У Влакка, Глога и остальных людей племени было помногу детей, но большинство из них умерли рано – еще в младенчестве. В те времена продолжительность жизни вообще была очень короткой. И все же у Влакка остались наследники, которые продолжили его благородное дело и придумали тысячи новых созвучий, ставших словами.

Разумеется, потомки брюзгливого Глога унаследовали его ген вечного недовольства, и по мере развития нового языка у них находилось все больше поводов придраться к тому, как потомки Влакка совершенно бездумно – легкомысленно и наобум – подбирают названия для предметов и действий, типа «навозного жука» или «ритуального посажения на заостренный бамбуковый кол, воткнутый в муравейник». Так прошло несколько тысячелетий. Язык развивался и совершенствовался. Люди давно позабыли, что самые первые слова появились из произвольных звукосочетаний. Теперь слова стали просто словами.

С ростом культуры развитие языка вышло на новый уровень. Люди придумали грамматику, виды глаголов, род имен существительных, склонения и спряжения – в общем, все то, от чего изучение нового языка превращается в настоящую занозу в 1а derriere.

И вот язык наконец добрался и до нашего времени. Будь Глог королем, его дальний потомок Бартоломью мог бы сейчас унаследовать трон. И он стал бы достойным преемником своего педантичного предка.
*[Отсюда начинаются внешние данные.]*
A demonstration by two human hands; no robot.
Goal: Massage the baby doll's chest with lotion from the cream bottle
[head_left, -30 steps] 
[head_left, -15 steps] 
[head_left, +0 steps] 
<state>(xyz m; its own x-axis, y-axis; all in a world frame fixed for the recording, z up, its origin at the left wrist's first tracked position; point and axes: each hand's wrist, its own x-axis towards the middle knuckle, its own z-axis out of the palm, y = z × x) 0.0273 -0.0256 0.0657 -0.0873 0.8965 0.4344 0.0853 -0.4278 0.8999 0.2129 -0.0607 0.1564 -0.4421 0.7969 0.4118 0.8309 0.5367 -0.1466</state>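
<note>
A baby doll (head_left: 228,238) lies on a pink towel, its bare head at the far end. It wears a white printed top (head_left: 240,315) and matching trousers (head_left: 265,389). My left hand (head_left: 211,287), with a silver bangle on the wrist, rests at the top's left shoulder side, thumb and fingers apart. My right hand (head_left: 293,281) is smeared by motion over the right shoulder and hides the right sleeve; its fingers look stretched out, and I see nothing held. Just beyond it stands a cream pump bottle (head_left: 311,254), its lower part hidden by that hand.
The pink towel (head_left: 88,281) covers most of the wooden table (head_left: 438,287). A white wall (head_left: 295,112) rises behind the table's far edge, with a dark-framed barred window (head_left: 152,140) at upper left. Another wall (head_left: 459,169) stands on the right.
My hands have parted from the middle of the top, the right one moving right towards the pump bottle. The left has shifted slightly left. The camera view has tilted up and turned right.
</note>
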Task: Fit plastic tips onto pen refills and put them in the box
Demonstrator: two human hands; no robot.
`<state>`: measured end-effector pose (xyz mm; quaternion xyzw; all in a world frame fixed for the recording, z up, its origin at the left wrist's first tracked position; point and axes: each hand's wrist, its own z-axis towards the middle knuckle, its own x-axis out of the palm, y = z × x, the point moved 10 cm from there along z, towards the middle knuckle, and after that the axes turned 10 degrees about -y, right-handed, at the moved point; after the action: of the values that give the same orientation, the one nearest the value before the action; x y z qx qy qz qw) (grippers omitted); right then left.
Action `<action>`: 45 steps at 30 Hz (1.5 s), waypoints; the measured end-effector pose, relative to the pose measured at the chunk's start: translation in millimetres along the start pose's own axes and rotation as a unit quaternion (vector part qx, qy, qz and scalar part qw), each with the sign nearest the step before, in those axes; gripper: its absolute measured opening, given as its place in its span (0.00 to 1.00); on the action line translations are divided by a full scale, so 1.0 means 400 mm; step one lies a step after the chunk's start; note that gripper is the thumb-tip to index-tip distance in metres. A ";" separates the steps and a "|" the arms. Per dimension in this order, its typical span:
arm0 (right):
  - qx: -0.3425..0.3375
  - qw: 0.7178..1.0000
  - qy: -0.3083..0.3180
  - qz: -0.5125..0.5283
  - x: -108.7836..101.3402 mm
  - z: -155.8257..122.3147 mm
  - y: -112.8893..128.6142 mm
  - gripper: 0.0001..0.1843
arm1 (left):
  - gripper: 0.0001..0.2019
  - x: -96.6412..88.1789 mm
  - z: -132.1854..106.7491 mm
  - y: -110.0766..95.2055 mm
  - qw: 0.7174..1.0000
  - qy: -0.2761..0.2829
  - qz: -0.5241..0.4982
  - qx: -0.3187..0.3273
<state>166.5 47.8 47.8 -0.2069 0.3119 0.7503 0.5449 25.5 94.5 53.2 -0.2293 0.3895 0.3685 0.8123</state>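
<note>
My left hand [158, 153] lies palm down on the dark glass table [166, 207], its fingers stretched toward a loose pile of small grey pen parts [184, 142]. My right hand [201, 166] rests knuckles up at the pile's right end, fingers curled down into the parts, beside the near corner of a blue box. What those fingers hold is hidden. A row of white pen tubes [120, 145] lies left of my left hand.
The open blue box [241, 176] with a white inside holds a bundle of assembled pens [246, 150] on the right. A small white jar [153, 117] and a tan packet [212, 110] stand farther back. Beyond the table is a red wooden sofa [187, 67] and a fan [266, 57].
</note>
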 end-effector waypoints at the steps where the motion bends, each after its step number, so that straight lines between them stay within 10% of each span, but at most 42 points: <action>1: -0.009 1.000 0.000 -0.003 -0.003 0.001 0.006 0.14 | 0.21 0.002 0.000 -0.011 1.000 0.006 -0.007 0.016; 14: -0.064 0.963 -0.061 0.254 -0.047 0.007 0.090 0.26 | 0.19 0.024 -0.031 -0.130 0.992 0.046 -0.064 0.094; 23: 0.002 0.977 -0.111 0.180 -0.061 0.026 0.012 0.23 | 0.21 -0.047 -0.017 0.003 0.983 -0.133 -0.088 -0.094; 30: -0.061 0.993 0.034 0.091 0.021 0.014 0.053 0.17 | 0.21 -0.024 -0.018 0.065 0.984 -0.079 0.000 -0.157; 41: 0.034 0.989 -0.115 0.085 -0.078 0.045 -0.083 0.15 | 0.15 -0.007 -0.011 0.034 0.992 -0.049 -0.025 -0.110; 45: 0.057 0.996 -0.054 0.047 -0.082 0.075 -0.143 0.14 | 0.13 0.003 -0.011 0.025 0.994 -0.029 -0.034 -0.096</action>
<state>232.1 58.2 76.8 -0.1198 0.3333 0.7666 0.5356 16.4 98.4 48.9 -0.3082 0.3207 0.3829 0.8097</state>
Разделенные тысячелетиями, они тем не менее были очень похожи. И мозги у них были устроены одинаково. По сути, Бартоломью – это был тот же Глог, но в элегантном костюме и с модельной стрижкой.

Бартоломью был настоящим маньяком, одержимым идеей сохранения языка в первозданной чистоте. Все, что меняло язык и заставляло его развиваться, приводило Бартоломью в ярость. Особенно его раздражали многочисленные новомодные дополнения. Он работал корректором в редакции одного крупного журнала о бизнесе, а свободное время посвящал написанию гневных, язвительных писем в другие журналы, в публикациях которых встречались слова, вошедшие в употребление в связи с бурным развитием цифровой культуры и электронных средств коммуникации. «Неужели вы сами не видите, как вы уродуете язык?! Вы его разрушаете! Вы его губите! Вот скажите на милость, что такое «джипег»? Какое нелепое, увечное слово! Неполноценное слово! Вообще никакое не слово! Словечко-уродец! Бессмысленный звук!»

Сослуживцы считали Бартоломью вполне себе милым чудаковатым занудой, но старались ничем его не задевать. Нет, он был не из тех, кто мстит за обиды, отправляя обидчику по почте анонимную бандероль с дохлым воробьем в картонном пакете из-под молока. И все же он производил впечатление человека, который, если его разобидеть, найдет способ, как отомстить. Причем ударит по самому больному месту. Многие даже шутили, что он собирает досье на коллег. Каждый год на корпоративной рождественской вечеринке кто-нибудь обязательно напивался и устраивал шуточное детективное расследование по «делу о тайном досье Бартоломью». Ничего даже похожего не находилось, но девочки-секретарши все равно потихоньку прикалывались над Бартоломью и над его одеколоном, который между собой называли «КГБ».

К счастью, в отделе кадров работала Карен. Для Бартоломью она была словно сияющий лучик света в окружающей беспросветности. Каждое утро она забегала к нему в кабинет – приносила распечатки на вычитку. Она улыбалась ему, и он улыбался в ответ. Карен была воплощением свободы в их редакционном мирке. Она носила прическу под Бетти Пейдж, колечко в носу и длинные, выше колен, черные гольфы, купленные в Токио, в Шибуе. Остальные молоденькие девчонки, работавшие в редакции, толпились в коридоре у кабинета Бартоломью и наблюдали за его обменом улыбками с Карен. Все знали, что он неженат, а Кэрол из отдела планирования однажды своими глазами видела, как Бартоломью изучает стеллаж с порнографией в газетном киоске в трех кварталах от здания редакции.